Your goal: Copy out exactly the lines below that run from the one holding "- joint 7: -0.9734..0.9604" to the one holding "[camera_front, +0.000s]", keeping both of those lines and no others.

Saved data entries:
--- START ---
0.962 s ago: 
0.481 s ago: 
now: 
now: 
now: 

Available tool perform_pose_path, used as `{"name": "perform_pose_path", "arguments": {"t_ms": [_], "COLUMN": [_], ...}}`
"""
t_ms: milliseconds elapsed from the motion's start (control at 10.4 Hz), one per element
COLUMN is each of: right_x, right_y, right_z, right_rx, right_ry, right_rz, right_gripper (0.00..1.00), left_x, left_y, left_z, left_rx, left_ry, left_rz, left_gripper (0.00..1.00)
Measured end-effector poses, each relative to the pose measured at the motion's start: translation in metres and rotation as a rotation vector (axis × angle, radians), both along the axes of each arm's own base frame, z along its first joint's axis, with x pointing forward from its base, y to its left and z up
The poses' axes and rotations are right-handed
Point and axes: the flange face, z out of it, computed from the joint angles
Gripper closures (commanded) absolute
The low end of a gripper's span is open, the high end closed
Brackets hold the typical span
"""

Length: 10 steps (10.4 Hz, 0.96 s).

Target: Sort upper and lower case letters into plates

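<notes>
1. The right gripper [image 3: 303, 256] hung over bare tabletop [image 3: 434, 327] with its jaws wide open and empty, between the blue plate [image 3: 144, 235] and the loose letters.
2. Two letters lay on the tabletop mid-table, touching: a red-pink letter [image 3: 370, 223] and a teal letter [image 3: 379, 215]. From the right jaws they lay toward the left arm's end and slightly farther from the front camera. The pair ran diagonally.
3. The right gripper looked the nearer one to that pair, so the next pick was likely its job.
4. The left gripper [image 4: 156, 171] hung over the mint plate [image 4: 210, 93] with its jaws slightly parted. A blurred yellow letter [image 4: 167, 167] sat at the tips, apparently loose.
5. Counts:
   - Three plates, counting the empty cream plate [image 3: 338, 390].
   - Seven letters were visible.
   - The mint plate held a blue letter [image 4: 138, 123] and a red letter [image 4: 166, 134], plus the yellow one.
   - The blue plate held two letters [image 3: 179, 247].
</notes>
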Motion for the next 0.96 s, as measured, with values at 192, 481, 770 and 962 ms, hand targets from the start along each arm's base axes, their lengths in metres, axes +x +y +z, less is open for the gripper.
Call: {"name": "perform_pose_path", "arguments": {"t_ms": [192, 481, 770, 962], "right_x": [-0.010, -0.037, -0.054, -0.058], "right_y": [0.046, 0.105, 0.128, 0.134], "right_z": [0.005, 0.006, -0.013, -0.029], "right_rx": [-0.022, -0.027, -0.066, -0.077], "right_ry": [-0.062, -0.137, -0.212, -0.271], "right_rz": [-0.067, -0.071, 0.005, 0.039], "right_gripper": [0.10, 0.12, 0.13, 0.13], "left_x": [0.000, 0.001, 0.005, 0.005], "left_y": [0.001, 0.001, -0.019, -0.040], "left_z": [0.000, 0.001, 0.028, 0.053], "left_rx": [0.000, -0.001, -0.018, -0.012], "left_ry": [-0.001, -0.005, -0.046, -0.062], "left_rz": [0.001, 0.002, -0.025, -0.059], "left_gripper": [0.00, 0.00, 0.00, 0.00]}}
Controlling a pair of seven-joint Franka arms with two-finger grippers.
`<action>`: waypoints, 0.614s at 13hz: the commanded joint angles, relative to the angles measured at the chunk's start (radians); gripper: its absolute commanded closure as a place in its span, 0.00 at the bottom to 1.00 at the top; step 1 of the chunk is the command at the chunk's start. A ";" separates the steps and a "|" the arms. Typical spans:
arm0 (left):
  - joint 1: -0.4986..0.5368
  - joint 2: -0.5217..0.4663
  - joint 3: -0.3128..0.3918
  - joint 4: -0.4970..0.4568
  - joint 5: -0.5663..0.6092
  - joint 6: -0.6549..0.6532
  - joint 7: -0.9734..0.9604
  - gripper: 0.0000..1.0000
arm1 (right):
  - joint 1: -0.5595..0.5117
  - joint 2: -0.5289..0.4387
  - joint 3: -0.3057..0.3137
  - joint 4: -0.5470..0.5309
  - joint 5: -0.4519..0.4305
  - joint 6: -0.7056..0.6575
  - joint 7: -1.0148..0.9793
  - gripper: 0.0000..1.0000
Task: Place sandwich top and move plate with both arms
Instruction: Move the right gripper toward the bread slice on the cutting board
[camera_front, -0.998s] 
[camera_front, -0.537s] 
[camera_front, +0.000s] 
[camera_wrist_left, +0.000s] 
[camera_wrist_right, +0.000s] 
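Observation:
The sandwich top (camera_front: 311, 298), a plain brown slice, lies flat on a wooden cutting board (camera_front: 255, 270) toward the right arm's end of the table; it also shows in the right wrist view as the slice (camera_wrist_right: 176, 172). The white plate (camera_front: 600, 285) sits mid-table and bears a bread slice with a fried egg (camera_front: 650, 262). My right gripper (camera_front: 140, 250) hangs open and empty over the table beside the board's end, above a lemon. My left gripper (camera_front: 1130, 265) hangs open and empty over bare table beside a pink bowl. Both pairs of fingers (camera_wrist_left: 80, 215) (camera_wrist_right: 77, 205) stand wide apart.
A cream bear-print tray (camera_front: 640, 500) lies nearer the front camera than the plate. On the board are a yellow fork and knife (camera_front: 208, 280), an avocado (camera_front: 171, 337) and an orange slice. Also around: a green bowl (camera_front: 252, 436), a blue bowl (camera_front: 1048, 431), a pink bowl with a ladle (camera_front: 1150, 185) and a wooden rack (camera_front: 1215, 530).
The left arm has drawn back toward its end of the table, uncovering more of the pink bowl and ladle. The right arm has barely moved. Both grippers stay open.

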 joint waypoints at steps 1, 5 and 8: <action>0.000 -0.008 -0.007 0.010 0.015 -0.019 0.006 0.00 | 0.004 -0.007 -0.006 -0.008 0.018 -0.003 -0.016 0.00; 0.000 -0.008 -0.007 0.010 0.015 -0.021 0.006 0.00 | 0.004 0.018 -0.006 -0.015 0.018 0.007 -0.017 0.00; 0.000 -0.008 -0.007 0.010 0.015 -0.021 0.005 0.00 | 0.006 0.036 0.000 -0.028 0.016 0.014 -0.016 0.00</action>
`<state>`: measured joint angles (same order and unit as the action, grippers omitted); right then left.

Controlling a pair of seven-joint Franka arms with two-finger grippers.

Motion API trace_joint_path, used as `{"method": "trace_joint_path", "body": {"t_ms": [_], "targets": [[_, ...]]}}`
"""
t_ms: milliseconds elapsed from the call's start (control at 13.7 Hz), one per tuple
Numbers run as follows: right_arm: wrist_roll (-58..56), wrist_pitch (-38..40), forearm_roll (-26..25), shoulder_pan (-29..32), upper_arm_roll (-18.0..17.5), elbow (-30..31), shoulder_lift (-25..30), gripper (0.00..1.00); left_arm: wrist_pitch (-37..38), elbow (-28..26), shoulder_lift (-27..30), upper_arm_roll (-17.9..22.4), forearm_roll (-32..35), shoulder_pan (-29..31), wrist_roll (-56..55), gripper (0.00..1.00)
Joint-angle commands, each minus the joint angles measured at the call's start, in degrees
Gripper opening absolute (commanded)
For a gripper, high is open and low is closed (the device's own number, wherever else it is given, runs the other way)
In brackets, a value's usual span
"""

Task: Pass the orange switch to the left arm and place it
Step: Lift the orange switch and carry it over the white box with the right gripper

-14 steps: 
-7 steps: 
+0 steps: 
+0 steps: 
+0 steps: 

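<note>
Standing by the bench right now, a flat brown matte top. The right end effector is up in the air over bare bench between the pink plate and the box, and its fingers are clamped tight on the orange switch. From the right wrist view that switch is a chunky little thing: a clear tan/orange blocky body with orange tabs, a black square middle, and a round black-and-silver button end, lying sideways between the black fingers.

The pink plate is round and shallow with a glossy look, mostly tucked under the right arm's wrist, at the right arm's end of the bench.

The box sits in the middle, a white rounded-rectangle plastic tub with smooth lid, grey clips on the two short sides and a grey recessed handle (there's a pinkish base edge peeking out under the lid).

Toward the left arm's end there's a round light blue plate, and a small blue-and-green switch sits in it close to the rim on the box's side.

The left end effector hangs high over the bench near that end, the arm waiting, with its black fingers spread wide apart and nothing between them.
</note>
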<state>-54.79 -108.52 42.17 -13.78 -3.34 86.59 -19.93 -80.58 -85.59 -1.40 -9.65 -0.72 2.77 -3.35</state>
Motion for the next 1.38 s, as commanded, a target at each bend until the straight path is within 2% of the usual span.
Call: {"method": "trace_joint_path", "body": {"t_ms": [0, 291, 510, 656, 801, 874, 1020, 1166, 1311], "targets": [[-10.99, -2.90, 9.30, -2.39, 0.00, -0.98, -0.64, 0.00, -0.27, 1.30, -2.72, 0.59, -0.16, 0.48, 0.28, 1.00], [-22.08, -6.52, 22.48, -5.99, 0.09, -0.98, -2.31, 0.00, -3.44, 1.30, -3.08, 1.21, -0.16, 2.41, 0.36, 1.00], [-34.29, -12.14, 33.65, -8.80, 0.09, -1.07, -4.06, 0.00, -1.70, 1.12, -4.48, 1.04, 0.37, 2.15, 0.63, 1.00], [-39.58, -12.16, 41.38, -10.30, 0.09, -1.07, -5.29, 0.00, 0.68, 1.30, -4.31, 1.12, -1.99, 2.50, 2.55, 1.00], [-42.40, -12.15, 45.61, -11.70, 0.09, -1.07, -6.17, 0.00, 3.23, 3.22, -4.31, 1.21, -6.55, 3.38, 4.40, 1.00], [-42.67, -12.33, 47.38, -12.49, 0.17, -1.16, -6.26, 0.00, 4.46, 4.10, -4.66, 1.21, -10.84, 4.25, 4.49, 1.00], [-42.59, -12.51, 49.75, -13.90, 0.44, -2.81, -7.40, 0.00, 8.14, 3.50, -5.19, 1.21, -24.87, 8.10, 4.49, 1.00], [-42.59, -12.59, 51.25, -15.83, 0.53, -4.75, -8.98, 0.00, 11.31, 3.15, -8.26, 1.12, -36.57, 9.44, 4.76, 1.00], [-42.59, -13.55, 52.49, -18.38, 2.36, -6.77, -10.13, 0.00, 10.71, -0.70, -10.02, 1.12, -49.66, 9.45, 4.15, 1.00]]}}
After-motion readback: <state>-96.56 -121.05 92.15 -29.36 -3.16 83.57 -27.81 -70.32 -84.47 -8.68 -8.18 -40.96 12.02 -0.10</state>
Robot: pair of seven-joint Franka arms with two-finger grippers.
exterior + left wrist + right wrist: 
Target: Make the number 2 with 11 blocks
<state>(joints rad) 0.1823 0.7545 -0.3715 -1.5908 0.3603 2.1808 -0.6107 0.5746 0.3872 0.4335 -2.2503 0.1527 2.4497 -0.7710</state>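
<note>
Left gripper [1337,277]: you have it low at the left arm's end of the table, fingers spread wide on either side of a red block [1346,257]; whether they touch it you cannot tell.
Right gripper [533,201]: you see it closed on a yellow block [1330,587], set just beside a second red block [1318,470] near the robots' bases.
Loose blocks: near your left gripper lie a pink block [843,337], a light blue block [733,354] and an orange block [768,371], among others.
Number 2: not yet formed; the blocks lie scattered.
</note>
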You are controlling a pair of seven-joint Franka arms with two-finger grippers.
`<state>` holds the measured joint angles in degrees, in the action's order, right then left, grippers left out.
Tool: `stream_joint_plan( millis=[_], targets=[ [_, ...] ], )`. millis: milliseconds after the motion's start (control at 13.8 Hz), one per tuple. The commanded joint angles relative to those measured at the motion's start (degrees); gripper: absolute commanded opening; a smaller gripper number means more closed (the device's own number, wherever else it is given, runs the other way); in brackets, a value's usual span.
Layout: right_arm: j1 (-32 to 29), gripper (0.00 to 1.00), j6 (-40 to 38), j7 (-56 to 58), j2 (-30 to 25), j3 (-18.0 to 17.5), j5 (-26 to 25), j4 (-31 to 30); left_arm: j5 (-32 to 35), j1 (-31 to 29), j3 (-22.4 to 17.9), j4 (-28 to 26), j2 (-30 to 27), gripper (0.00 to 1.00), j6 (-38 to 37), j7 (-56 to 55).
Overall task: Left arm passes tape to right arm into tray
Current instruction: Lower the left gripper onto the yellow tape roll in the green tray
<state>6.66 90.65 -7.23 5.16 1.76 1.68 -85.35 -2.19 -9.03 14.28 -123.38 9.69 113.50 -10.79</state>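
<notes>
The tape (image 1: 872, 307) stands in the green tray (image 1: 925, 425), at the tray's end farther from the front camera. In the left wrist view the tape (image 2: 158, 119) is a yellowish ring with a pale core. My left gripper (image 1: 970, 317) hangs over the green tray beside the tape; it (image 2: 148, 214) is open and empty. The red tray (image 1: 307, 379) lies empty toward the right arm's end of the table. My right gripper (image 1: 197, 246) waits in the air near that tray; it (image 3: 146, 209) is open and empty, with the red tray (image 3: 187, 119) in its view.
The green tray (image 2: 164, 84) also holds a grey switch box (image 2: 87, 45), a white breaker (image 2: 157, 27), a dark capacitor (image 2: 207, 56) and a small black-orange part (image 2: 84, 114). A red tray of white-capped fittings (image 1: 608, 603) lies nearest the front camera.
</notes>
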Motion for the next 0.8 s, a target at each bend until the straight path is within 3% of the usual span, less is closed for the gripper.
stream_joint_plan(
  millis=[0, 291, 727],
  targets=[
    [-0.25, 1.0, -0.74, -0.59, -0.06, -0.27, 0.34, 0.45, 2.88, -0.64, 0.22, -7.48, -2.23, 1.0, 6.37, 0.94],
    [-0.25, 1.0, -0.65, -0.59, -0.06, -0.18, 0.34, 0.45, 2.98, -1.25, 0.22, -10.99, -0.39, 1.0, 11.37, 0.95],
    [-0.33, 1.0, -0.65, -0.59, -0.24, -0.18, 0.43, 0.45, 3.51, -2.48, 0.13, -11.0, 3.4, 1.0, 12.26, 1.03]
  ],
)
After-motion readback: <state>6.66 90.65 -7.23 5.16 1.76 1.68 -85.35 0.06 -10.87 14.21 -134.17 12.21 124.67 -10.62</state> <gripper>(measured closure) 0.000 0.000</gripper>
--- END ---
Solution to the problem:
  - joint 7: -0.9734..0.9604
  - gripper: 0.0000..1.0000
arm1 (right):
  - joint 1: -0.5595..0.5117
  - joint 2: -0.5289..0.4387
  - joint 3: -0.3057..0.3137
  - joint 4: -0.5470..0.5309
  - joint 5: -0.4519..0.4305
  - joint 6: -0.7056..0.6575
  - joint 7: -1.0148..0.9793
  - gripper: 0.0000..1.0000
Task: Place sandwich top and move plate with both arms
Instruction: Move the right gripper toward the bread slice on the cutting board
[camera_front, -0.998s] 
[camera_front, -0.537s] 
[camera_front, +0.000s] 

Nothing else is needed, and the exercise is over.